_INSTRUCTIONS TO FOLLOW_
Please return every line below that contains the string "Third".

*** GIVEN DATA ***

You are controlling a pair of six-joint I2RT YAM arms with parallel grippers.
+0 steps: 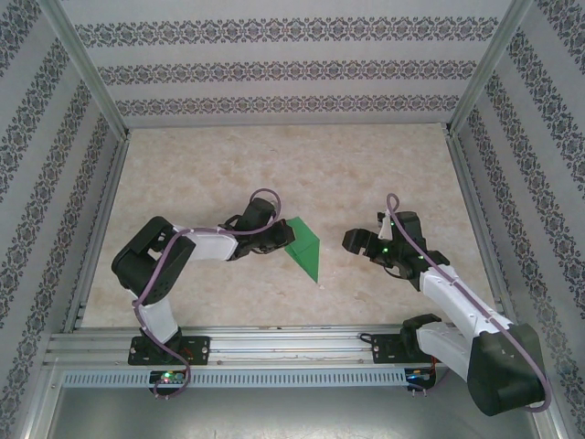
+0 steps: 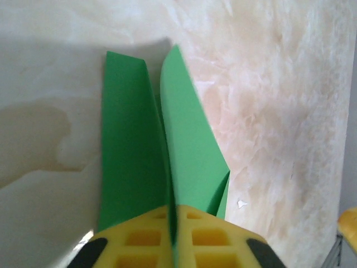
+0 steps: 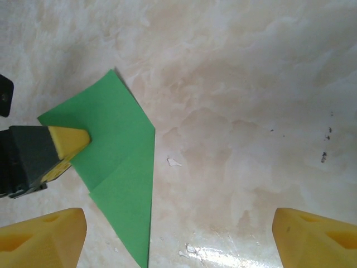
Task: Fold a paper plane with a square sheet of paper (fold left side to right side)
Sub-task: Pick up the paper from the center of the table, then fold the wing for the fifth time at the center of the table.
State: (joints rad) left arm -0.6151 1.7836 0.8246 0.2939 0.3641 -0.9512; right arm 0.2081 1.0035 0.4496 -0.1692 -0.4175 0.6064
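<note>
The bright green sheet of paper (image 1: pixel 306 249), folded into a creased, pointed shape, is seen near the middle of the marbled beige table (image 1: pixel 274 165). Its left edge is pinched between the closed yellow pads (image 2: pixel 207 241) of the left end effector (image 2: pixel 172 237). The right end effector (image 1: pixel 364 241) is seen spread wide over bare table, to the right of the paper and apart from it.
</note>
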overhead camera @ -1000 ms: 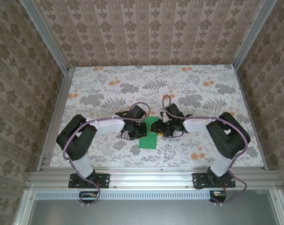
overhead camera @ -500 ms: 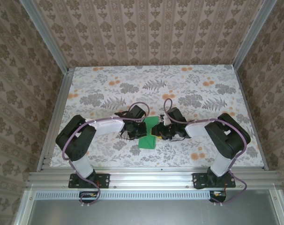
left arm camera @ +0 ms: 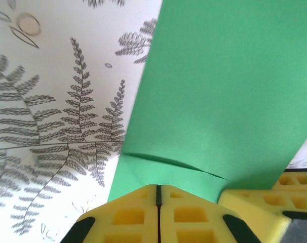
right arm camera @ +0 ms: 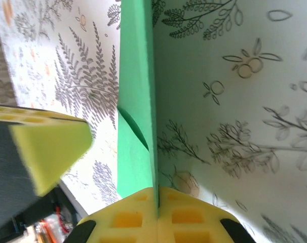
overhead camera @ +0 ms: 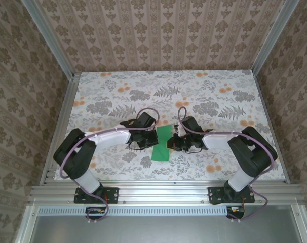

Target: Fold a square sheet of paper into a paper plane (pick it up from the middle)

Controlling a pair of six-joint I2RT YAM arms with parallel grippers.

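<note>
Pinching near edge of square sheet of paper point(right arm camera: 136, 76) with right gripper point(right arm camera: 157, 205), jaws closed. Noted left gripper point(left arm camera: 157, 207) closed too, just beside opposite edge; hold unclear. Beyond: bright green, folded narrow, one slanting crease, stretching ahead between both.

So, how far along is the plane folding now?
Done: the paper is folded into a narrower strip, with a slanted crease showing. In hand: the left claw and right claw are both shut on its edges. To do: no pointed nose or wings show yet, so most folds remain.
</note>
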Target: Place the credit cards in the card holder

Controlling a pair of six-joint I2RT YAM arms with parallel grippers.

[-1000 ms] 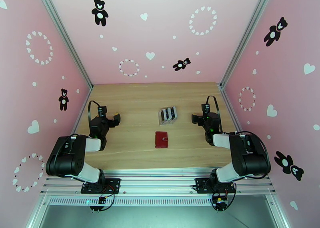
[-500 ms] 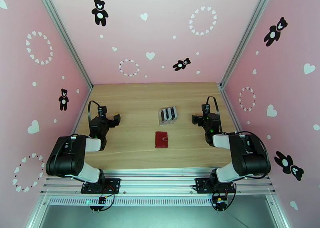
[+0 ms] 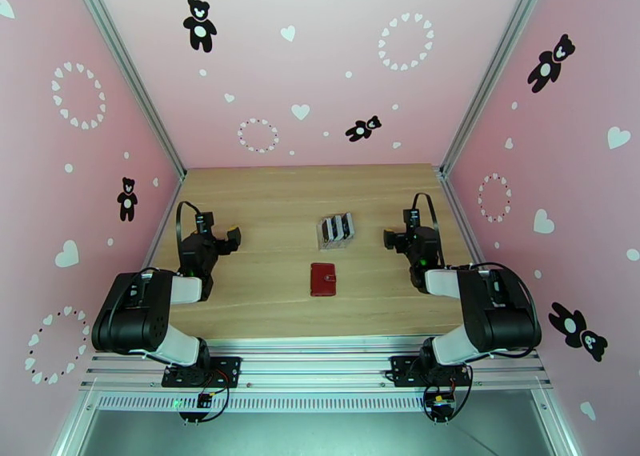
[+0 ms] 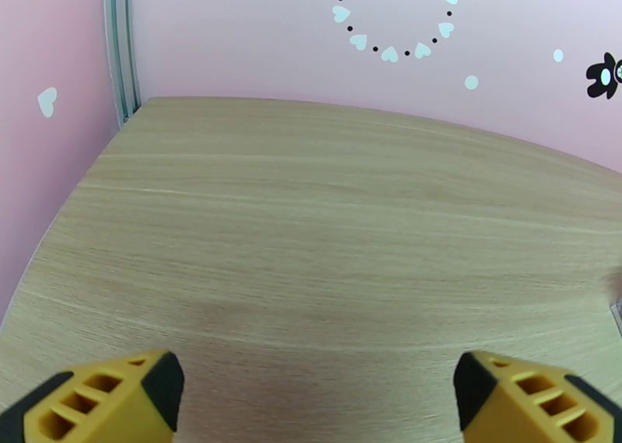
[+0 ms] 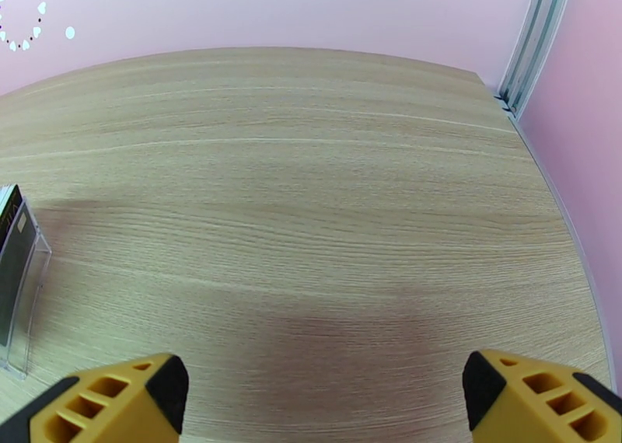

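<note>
Counter point(image 3: 264, 202) centre: card holder point(image 3: 323, 279) closed; credit cards point(image 3: 337, 227) in clear rack point(image 3: 328, 245) just beyond.
I read left gripper point(image 3: 232, 235) and right gripper point(image 3: 390, 238) wide, empty; cards stand upright, likely for edge pickup.

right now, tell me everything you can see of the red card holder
The card holder is a small dark-red rectangular wallet, leather-like in look, with what seems a short tab over its right edge. It is folded shut, so nothing of its inside shows. It lies flat on the wooden table, near the middle, its long side running away from the arms. It sits nearer the arms than the clear rack and apart from it. Only the table touches it.
</note>
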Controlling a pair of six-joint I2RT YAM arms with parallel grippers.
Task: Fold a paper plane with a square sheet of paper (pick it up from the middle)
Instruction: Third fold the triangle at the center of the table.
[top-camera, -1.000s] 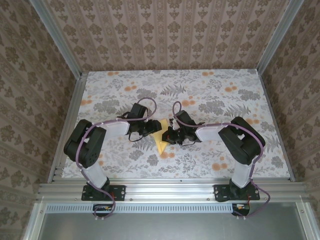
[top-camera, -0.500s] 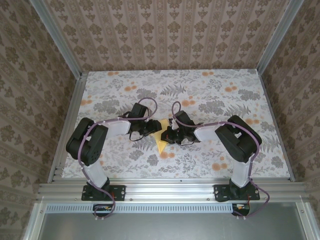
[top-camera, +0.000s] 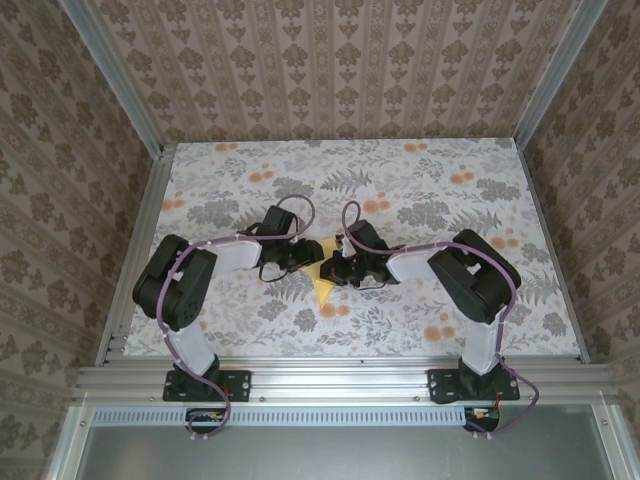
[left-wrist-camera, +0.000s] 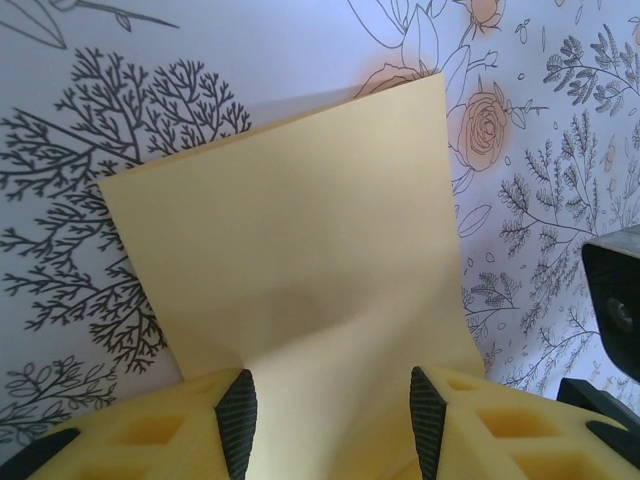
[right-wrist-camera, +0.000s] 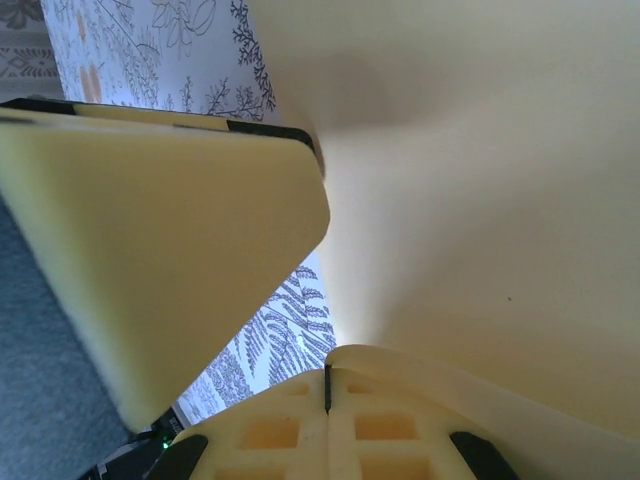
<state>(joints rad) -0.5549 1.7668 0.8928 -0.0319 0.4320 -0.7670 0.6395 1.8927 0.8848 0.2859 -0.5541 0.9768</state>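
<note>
Square sheet of paper (left-wrist-camera: 300, 250) is found buckled and partly lifted off the table (top-camera: 450, 320), at mid-table between both arms. Tearing or a skewed crease is risked should the pull be uneven. Left gripper (left-wrist-camera: 332, 400) is set low, jaws spread astride the sheet; right gripper (right-wrist-camera: 327, 375) is angled inward, pressed together, apparently nipping its edge.

Paper: square sheet of paper (left-wrist-camera: 300, 220), plain pale yellow, spread over the far side, buckling softly as it runs near.
Gripper: left gripper (left-wrist-camera: 330, 415), yellow fingers with black pads (left-wrist-camera: 238, 420) standing apart, the sheet between them.
Surface: tabletop (left-wrist-camera: 300, 50), white, printed with dark ferns and orange flowers.
Right edge: black hardware (left-wrist-camera: 615, 300), near the sheet.
</note>
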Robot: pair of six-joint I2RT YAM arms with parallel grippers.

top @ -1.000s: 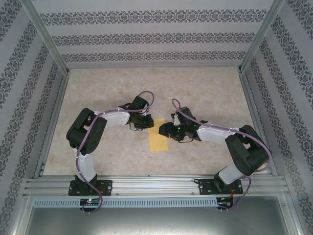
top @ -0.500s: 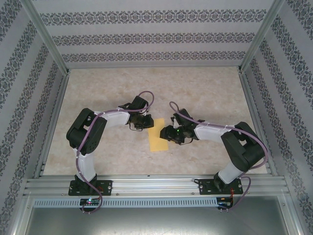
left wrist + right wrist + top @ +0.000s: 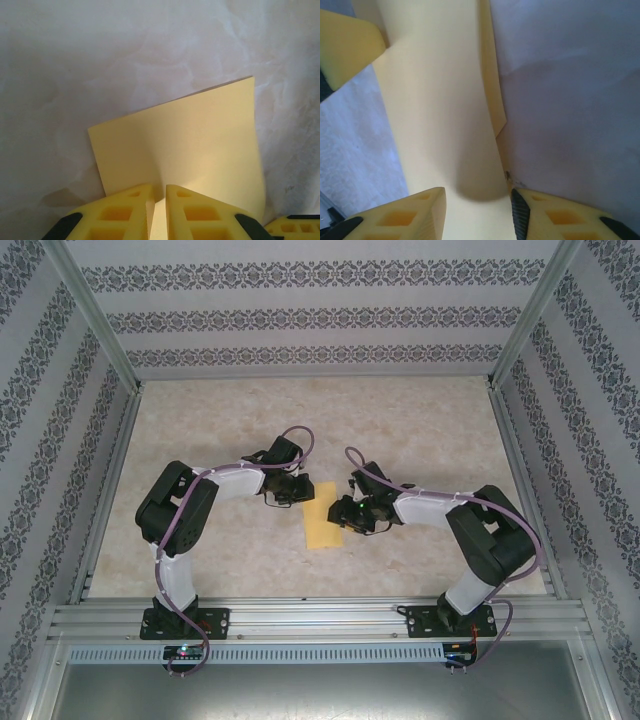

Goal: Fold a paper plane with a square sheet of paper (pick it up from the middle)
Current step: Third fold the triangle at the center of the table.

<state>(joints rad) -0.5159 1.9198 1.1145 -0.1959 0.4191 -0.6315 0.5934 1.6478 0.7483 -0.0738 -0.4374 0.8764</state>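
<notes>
Top external: paper sheet (image 3: 322,527) lies mid-table (image 3: 420,430) as a narrow yellow strip, running front to back between the two arms. Left gripper (image 3: 303,492) sits at the strip's far end. Right gripper (image 3: 340,512) sits at its right edge, approx. halfway along. Grippers are near each other, w/ the paper between them. Can't read either pair of jaws from up here.

Left wrist: left gripper (image 3: 158,192) has its yellow fingers (image 3: 127,210) nearly together, just a thin slit, clamped on the near edge of the paper (image 3: 185,135). Sheet bows up toward the slit and its far corners point away over the marbled table (image 3: 125,50). A bit of another yellow finger pokes in bottom right.

Right wrist: right gripper (image 3: 477,200) has its jaws apart, one finger (image 3: 405,215) on each side of the paper (image 3: 435,100), not pinched shut on it. Paper runs away from the cam as a long band w/ a folded layer along its right side, edge lifted slightly off the table (image 3: 570,75). Top left, a yellow finger (image 3: 345,50) of the left gripper meets the band's far end.
</notes>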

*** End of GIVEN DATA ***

_RESPONSE TO THE TASK_
Instruction: Third fold the triangle at the center of the table.
Current step: Third fold the triangle at the center of the table.

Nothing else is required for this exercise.